Breathe gently while holding this position as long as possible; gradually increase how long you’re able to hold it every day until 30 seconds becomes easy.

Knee Bend Twist

Start sitting cross-legged or kneeling with one knee bent under you while holding onto that knee with one hand behind you, ankle or foot touching the floor or wall behind you.

Twist your upper body away from that leg, breathing normally as you do so.

Lying Butterfly Stretch

Lying flat on your back with legs straight out in front of you, grab one leg near its thigh with both hands and move it straight out to create a 90-degree angle between legs and thigh/hip.

The other leg will be straight out to the side then slowly raise it off the ground stretching through your buttock muscle by leaning into it until you feel a gentle pull somewhere in your midsection.

Repeat on the opposite side

Child’s Pose

For those seeking relief from severe lower back pain, Child’s pose is especially effective.

It helps stretch tight hamstrings and may also relax you enough to fall asleep if it’s late!

Start facing forward with legs together and sit on your heels.

Rest torso against thighs and lengthen arms forward along the floor between legs, palms facing up.

Extended Child’s Pose

Start child’s pose as above then extend your arms ahead of you keeping palms pressed together in prayer.

Gently arch your head towards the opposite knee while taking several deep breaths

Cobra Pose

Start face down with legs straight out behind you and palms facedown on the floor, elbows below shoulders.

Push up into cobra pose pushing shoulders up above wrists.

Pause, press hard with toes, and repeat

Downward Dog Poses

Position yourself in plank position while standing then walk feet slightly wider than hip-width apart and place hands flat on the floor either directly under your shoulders or slightly wider than shoulder-width.

Stretches You Should Be Doing Every Day

There are tons of stretches you can do.

Here’s a list of some basic ones that you should include in your daily routine.

Neck Stretch

Sit straight and tall, with your shoulders relaxed and down.

Take one hand and place it on top of your head.

Use your other hand to gently pull your hand towards you until you feel a slight stretch in your neck muscles.

Breathe deeply while holding for 10 seconds, then switch sides.

Shoulder Stretch

If a chair is nearby, lean over so that both arms are on top of the backrest at shoulder height.

Keep both elbows bent 90 degrees and relax into position for 20 seconds.

Alternatively, stand up straight and put your hands behind your head; relax into position for 20 seconds.

Back Stretch

Gently arch backward from your lower back by bending slightly forward from your waist.

If using a chair or couch, place your hands on either side of its armrests.
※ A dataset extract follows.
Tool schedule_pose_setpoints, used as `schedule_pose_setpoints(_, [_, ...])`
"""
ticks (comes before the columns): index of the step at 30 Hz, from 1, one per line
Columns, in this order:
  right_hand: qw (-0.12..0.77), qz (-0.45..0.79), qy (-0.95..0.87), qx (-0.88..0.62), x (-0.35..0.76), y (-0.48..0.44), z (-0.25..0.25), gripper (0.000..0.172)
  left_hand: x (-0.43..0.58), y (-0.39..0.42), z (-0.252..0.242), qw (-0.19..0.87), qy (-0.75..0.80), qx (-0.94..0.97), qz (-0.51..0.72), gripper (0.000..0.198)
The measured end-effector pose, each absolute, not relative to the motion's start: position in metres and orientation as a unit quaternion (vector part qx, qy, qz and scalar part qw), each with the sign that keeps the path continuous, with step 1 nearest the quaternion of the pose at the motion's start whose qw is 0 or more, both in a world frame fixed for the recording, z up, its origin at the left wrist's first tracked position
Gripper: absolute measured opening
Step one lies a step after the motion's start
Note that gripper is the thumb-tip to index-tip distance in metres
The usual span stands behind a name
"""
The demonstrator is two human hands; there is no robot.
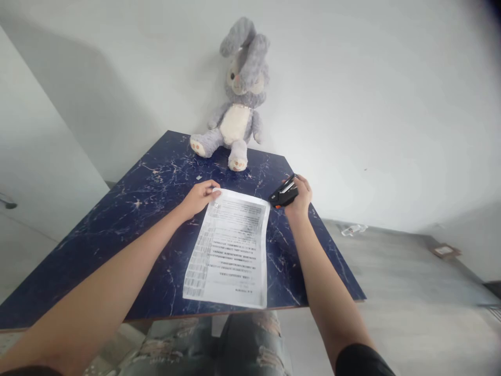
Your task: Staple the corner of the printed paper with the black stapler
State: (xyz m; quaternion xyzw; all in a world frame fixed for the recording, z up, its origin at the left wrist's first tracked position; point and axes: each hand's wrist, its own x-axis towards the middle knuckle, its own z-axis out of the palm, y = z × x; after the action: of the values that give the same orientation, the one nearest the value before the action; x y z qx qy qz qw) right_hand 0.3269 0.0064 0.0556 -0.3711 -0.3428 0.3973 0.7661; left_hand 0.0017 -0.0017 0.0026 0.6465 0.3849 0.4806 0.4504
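A printed sheet of paper (235, 250) lies on the blue marble-patterned table (156, 183), its lower end by the near edge. My left hand (201, 197) pinches the sheet's far left corner between thumb and fingers. In my right hand (299, 196) is a black stapler (284, 193) with an orange part underneath. The stapler's nose points left and meets the sheet's far right corner; whether the paper sits between its jaws I cannot tell.
A grey plush rabbit (240, 99) sits at the table's far end against the white wall (352, 94). On the floor to the right lie a small clear package (354, 230) and a brown cardboard piece (445, 250). My legs in ripped jeans (203, 344) are below the near edge.
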Motion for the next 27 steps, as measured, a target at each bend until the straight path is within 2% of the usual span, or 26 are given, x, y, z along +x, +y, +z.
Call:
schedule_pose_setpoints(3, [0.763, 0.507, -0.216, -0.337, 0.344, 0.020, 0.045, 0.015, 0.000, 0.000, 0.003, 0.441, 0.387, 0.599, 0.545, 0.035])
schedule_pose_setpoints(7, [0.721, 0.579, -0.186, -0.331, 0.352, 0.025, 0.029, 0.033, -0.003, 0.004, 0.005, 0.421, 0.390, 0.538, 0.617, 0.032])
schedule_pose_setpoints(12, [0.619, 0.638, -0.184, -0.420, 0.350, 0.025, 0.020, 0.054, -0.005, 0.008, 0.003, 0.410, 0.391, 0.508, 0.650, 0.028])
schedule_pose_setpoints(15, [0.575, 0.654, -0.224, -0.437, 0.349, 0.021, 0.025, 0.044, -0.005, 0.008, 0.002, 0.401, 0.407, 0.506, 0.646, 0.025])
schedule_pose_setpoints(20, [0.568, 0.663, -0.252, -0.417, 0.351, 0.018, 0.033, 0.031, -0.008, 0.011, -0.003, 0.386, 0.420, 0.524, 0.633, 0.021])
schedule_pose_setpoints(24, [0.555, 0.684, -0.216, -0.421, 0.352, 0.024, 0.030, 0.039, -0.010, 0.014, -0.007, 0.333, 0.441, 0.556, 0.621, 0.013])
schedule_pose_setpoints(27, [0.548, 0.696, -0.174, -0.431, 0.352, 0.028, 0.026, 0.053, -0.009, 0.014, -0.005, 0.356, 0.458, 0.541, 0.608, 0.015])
Hold 30-60 seconds without straining yourself too much.

You don’t want to push yourself beyond what’s comfortable!

Chest Stretch

Push your chest forward by hugging yourself tightly in an embrace.

Then take one arm across and behind you as if putting it around someone else’s shoulders.

Make sure to keep it as close to your body as possible. Once again, hold 30-60 seconds.

Hip Stretch

With one foot out in front of you and your knees relaxed, slowly slide your bottom leg back behind you; use your hands to help guide it further back if necessary.

Stay like that for 30-60 seconds before switching legs.

Ankle Flexor Stretch

While standing near a wall, place one foot ahead of you with just enough space between them so that when walking toward the wall, you would need to step down about 5 inches.

Place both palms flat against the wall and gently walk toward it until tension is felt in your calves; hold for 10–15 repetitions per leg before stretching again somewhere else.